Alexander Reben's Blabdroids take information from humans and beam it up into the social cloud.
Alexander Reben is trying to solve the problem of human knowledge. He knows that billions of ideas and stories are passed through oral tradition but that knowledge has no central repository. His solution is Blabdroid, self-learning robots that are building a social cloud.
Looking deeper into his problem Reben says that we can get knowledge from the internet, but the internet is not inquisitive and doesn’t hold any empathy. The Blabdroids are small autonomous robots that roam around asking questions of people and beams their answers up to Reben’s social cloud.
https://www.solveforx.com/moonshot/5646620347596800
Blabdroids are built to look friendly and unthreatening, and then roll up to people and ask them moderately personal questions. The examples in the videos ask people about their greatest regrets, what gift they would give to someone, or about the meaning of art.
The robots then send their knowledge to the social cloud, this knowledge can be catalogued and used to learn and teach others. Reben hopes that in the future a user can ask his Blabdroid a question and have his bot talk to others around the world to get an answer.

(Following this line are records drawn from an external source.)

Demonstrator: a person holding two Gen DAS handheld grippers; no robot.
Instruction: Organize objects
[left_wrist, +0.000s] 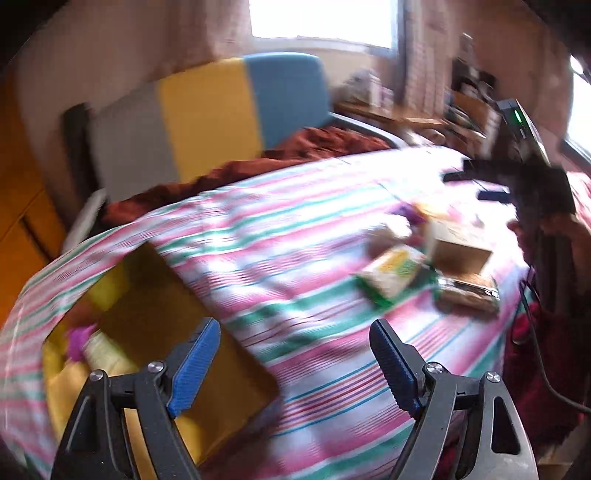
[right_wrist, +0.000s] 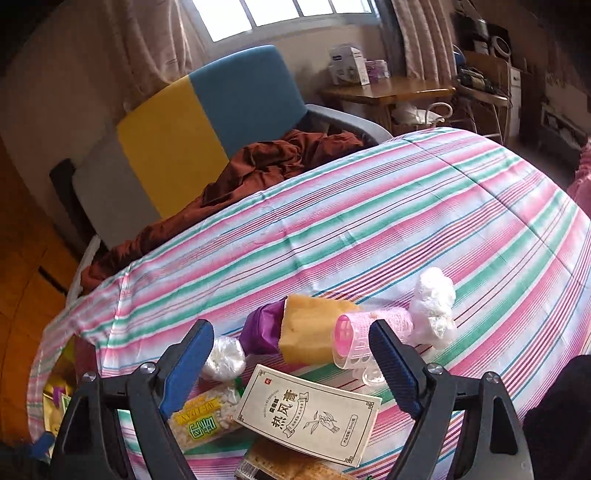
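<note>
Two grippers, both spread wide, holding nothing: left gripper (left_wrist: 291, 363) above striped bedspread (left_wrist: 295, 221), yellow box (left_wrist: 155, 332) blurred beside it; right gripper (right_wrist: 291, 363) over cream carton (right_wrist: 310, 410), pink roller (right_wrist: 369, 326) just beyond; colour-block chair (right_wrist: 207, 107) behind.

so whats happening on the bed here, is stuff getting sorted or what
A person with two handheld grippers is tidying small items on a pink and green striped bedspread. The right gripper hangs open over a clutter pile: a cream printed medicine box, a pink plastic hair roller, a tan paper pouch and a yellow snack packet. The left gripper is open and empty by a yellow cardboard box already holding some items.
</note>
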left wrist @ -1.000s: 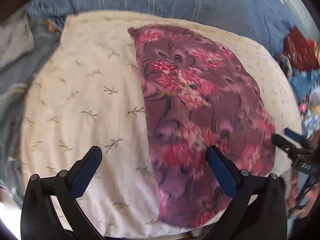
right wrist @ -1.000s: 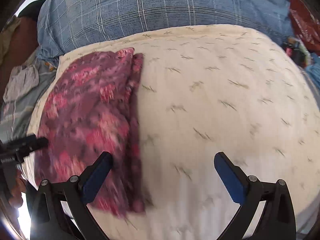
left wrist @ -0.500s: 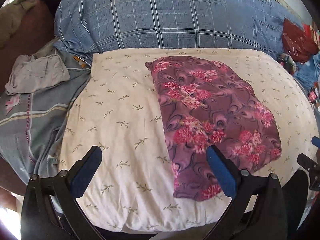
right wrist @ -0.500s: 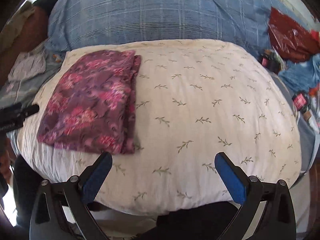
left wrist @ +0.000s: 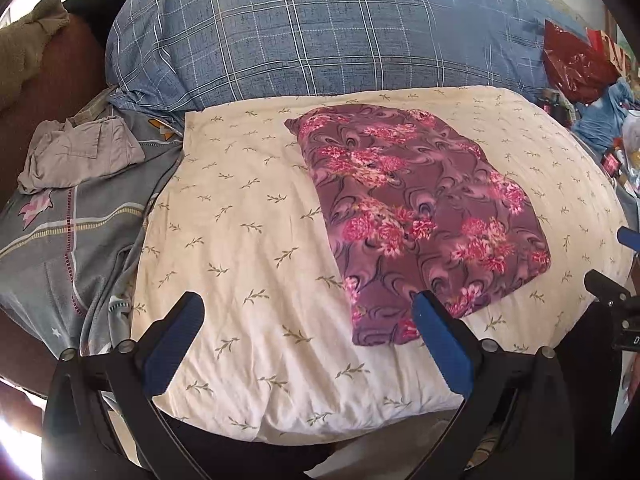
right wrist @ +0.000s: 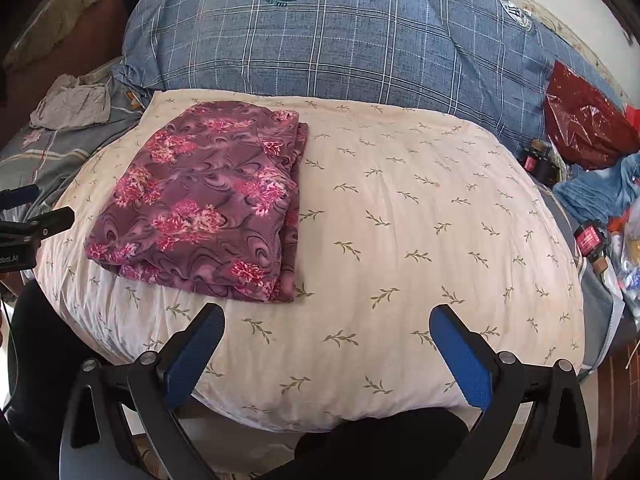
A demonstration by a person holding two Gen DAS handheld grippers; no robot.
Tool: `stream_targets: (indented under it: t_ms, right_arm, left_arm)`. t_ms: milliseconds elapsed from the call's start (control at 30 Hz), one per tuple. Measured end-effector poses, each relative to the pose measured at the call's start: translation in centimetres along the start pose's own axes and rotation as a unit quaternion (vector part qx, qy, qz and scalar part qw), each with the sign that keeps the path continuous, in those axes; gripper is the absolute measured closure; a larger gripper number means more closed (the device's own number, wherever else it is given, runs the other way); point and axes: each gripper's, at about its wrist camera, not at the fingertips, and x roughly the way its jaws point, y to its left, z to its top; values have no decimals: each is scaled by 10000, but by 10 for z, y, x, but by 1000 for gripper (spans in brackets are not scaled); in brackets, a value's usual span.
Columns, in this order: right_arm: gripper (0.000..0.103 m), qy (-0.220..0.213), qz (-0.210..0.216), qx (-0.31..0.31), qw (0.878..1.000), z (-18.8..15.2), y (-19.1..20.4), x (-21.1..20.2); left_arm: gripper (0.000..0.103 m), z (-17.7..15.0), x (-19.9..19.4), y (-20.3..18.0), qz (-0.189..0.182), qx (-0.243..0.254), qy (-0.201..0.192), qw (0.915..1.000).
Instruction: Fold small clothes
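A purple floral garment [left wrist: 416,216] lies folded into a flat rectangle on a cream leaf-print pillow [left wrist: 248,240]. In the right wrist view the garment [right wrist: 204,200] sits on the pillow's [right wrist: 420,240] left half, with stacked folded edges along its right side. My left gripper [left wrist: 308,332] is open and empty, held back above the pillow's near edge. My right gripper [right wrist: 328,344] is open and empty, also held back at the near edge. Each gripper shows at the edge of the other's view: the right one [left wrist: 618,280] and the left one [right wrist: 28,212].
A blue plaid pillow [left wrist: 320,36] lies behind the cream one. A grey cloth [left wrist: 80,152] sits on grey bedding [left wrist: 60,240] at the left. A red plastic bag [right wrist: 588,120], blue cloth [right wrist: 600,188] and small jars [right wrist: 588,240] lie at the right.
Both grippers have pulled back and up from the garment, so the whole pillow and the bedding around it now show. The folded garment has stayed in place.
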Motion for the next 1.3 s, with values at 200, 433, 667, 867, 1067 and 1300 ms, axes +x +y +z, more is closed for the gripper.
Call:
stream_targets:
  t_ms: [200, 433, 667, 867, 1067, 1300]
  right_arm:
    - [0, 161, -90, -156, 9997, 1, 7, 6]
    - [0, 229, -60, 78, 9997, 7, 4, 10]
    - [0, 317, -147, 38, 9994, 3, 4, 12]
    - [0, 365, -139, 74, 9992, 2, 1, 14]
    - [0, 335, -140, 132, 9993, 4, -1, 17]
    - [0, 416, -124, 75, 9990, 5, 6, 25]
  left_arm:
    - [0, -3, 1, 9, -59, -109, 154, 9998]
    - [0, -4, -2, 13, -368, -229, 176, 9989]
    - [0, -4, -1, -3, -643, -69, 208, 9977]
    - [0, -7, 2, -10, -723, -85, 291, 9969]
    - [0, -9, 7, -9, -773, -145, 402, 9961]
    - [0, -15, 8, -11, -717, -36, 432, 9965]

Reben created the Blabdroids as a project for his master’s thesis at MIT and has been developing his social cloud over the last five years. His film, Robots in Residence, was shown at the 2012 International Documentary Film Festival in Amsterdam and the 2013 Tribeca Film Festival in New York.
Watching the Blabdroids interact with people is odd. The droids take advantage of the Eliza Effect, a human condition that occurs when we project human characteristics onto computers or machines. People give information to the droids that might not be given to another person, and the information is then sent up into the cloud.
This moonshot project is huge in scope but does not necessarily require massive amounts of investment and infrastructure to implement. There is a frustrating lack of information available about the machines themselves, their controllers or the methods used to send and catalog information.